▸ **TASK PROMPT**:
Sift the material for lines containing "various", and return them.
---------- DATA SHOWN
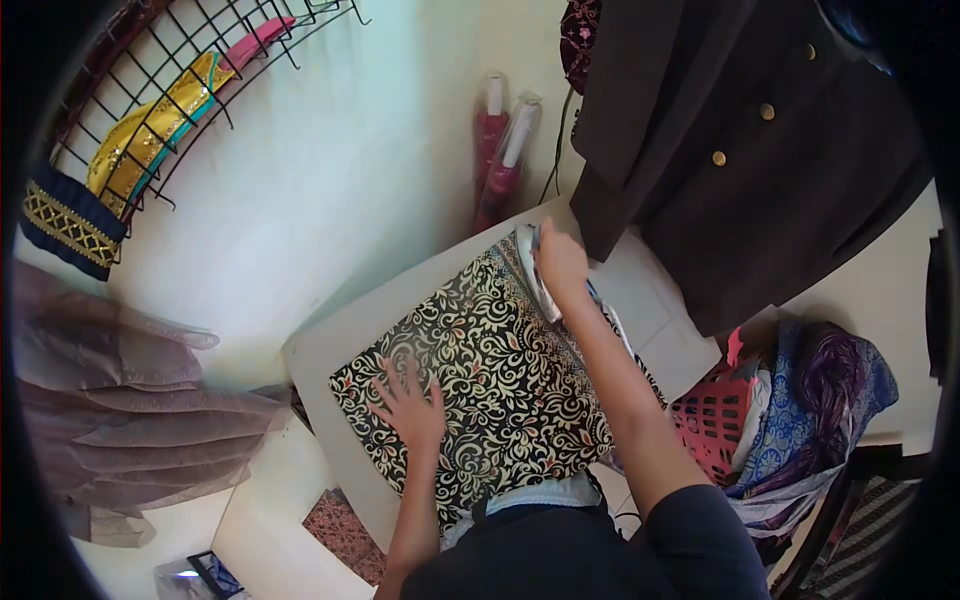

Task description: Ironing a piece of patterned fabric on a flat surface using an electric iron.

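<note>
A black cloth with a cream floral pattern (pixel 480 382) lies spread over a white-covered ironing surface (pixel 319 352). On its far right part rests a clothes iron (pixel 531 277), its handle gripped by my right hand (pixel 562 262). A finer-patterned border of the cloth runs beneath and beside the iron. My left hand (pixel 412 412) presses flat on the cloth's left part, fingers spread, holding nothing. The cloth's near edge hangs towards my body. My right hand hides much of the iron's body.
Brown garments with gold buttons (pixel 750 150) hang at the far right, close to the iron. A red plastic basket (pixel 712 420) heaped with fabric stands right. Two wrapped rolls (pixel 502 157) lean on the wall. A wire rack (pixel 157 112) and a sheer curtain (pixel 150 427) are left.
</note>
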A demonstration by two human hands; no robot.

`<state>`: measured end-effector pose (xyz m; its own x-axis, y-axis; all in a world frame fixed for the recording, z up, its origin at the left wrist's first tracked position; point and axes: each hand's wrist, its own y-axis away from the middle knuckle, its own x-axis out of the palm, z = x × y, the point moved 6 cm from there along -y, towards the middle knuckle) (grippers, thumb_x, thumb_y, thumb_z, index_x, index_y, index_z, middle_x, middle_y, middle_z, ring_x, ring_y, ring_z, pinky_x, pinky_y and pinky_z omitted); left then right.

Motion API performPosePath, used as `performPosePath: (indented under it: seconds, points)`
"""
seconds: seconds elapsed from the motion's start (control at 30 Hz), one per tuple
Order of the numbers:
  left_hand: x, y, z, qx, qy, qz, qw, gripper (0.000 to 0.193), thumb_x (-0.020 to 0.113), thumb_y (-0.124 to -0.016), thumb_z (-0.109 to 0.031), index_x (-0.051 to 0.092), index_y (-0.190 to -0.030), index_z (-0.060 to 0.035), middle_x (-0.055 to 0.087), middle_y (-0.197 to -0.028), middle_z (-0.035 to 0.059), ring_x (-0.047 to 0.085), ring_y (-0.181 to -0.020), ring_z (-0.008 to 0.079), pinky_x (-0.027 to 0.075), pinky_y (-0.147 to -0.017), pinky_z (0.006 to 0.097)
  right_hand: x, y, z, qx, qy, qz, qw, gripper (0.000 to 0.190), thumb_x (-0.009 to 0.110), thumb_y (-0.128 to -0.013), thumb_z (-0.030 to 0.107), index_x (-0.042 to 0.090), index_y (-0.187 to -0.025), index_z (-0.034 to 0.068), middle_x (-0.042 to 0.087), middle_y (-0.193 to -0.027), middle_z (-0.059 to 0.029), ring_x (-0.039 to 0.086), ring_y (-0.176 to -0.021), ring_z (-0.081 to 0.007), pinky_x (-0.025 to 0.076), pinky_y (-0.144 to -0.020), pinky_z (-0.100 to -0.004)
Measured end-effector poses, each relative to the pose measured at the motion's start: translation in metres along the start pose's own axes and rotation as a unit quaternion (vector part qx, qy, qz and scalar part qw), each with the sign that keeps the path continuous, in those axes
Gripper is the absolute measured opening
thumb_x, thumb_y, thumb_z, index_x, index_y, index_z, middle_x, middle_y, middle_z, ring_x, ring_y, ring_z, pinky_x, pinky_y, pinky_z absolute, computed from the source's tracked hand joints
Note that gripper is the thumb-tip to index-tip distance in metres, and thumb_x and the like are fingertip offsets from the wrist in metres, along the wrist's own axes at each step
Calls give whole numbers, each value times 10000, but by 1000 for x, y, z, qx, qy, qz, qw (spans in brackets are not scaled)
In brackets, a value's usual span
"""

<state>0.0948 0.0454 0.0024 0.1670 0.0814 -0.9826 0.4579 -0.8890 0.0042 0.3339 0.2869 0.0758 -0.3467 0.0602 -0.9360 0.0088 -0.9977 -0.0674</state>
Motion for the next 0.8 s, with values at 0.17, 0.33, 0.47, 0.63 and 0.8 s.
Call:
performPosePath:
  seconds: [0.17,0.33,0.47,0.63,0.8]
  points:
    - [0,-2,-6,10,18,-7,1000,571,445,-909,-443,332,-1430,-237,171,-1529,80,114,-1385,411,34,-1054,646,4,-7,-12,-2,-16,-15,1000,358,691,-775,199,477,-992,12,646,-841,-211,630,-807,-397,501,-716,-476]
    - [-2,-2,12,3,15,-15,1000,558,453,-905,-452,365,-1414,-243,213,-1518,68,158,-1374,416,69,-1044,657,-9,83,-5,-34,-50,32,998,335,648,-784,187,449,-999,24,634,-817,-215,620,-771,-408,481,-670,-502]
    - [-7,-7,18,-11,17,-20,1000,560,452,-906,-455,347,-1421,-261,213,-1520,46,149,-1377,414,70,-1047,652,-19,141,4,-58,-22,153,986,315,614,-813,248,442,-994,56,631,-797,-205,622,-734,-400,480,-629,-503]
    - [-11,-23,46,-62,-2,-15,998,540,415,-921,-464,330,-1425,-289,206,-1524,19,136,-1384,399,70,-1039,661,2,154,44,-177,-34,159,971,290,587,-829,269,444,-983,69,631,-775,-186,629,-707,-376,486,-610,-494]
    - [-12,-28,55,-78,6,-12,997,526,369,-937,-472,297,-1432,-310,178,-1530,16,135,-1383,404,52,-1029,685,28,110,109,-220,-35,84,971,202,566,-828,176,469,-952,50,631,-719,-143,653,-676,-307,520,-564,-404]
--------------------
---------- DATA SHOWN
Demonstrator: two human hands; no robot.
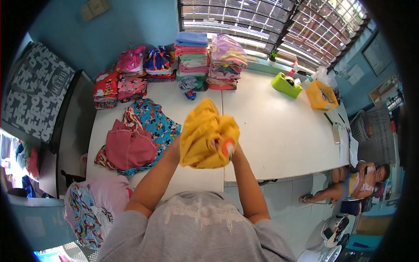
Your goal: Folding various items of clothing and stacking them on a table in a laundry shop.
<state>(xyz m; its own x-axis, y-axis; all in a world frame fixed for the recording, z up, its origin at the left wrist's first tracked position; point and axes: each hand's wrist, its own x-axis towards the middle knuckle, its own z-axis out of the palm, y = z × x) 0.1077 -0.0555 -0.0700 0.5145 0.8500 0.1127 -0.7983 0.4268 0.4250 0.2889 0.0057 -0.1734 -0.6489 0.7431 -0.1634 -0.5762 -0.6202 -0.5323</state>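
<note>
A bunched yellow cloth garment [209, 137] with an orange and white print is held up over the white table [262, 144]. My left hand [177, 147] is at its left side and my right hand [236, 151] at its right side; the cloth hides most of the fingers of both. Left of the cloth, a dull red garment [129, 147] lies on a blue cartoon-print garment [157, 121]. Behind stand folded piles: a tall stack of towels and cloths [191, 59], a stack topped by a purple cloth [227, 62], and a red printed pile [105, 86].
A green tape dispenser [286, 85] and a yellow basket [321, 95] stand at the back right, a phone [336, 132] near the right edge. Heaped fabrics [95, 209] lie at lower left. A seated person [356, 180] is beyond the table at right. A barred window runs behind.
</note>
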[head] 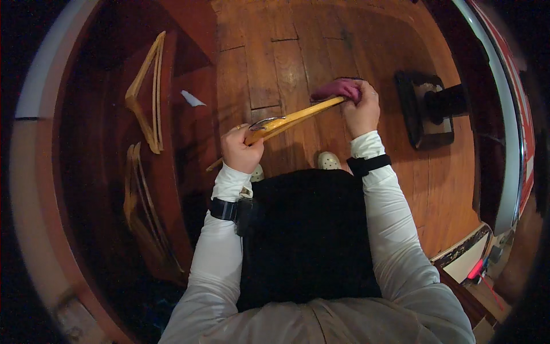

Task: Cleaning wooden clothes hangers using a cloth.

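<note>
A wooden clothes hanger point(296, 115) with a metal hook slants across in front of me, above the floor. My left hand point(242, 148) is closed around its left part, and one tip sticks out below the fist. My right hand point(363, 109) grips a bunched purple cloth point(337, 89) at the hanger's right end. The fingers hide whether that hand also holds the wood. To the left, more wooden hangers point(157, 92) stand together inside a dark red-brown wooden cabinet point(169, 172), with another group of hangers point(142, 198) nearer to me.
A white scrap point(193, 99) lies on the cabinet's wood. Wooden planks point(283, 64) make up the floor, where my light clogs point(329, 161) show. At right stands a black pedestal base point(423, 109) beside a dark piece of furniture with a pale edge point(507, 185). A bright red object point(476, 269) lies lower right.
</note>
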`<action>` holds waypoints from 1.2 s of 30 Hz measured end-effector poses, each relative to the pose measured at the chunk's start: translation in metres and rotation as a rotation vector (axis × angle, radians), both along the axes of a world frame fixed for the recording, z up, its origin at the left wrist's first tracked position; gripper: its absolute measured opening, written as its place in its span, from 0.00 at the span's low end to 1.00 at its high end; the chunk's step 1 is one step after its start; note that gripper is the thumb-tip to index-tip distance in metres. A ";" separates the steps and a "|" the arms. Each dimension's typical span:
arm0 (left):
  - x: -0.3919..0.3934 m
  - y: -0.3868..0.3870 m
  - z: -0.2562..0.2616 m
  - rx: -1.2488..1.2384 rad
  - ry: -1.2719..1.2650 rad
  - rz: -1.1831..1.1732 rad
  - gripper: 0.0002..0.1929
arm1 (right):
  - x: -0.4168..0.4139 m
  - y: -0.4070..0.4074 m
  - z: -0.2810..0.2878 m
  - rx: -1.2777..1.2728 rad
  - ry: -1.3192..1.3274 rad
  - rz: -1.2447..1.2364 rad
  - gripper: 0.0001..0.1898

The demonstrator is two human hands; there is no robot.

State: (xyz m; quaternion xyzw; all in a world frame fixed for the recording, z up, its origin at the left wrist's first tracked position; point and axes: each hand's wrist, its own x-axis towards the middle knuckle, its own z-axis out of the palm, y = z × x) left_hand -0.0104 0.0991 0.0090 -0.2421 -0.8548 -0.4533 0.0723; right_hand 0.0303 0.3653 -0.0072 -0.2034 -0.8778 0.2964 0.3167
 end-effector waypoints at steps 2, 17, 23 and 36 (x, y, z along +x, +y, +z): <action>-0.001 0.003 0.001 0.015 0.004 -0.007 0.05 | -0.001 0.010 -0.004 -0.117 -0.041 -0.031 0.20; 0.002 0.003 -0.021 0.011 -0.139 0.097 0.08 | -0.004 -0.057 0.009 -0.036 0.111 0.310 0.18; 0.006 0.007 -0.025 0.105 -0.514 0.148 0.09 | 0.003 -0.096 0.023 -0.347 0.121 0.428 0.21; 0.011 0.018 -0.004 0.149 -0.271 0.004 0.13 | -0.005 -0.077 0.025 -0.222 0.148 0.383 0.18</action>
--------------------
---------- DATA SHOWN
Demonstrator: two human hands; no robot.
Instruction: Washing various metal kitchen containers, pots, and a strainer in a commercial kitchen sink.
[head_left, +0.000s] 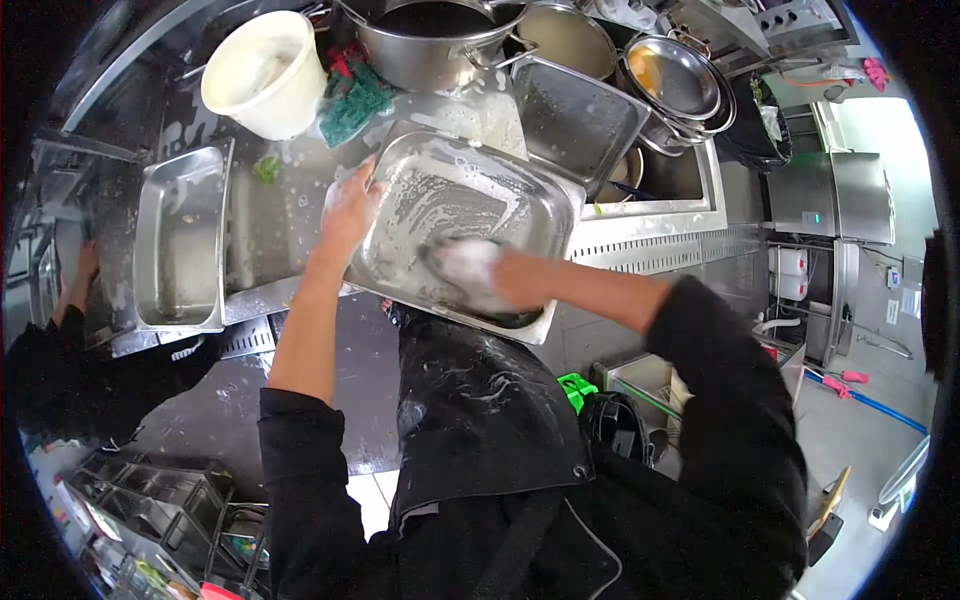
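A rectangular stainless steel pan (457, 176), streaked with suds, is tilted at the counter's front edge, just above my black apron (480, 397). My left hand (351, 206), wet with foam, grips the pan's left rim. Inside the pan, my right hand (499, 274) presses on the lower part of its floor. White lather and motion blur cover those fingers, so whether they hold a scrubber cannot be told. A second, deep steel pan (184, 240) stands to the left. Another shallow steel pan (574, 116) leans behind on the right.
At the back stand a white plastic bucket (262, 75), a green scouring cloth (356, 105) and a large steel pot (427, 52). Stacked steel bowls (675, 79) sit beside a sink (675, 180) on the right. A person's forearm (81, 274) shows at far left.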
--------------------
▸ **EXPECTED ANSWER**:
Your goal: Folding various items of clothing and stacking them on a table in a laundry shop.
Instruction: Washing various metal kitchen containers, pots, and a strainer in a commercial kitchen sink.

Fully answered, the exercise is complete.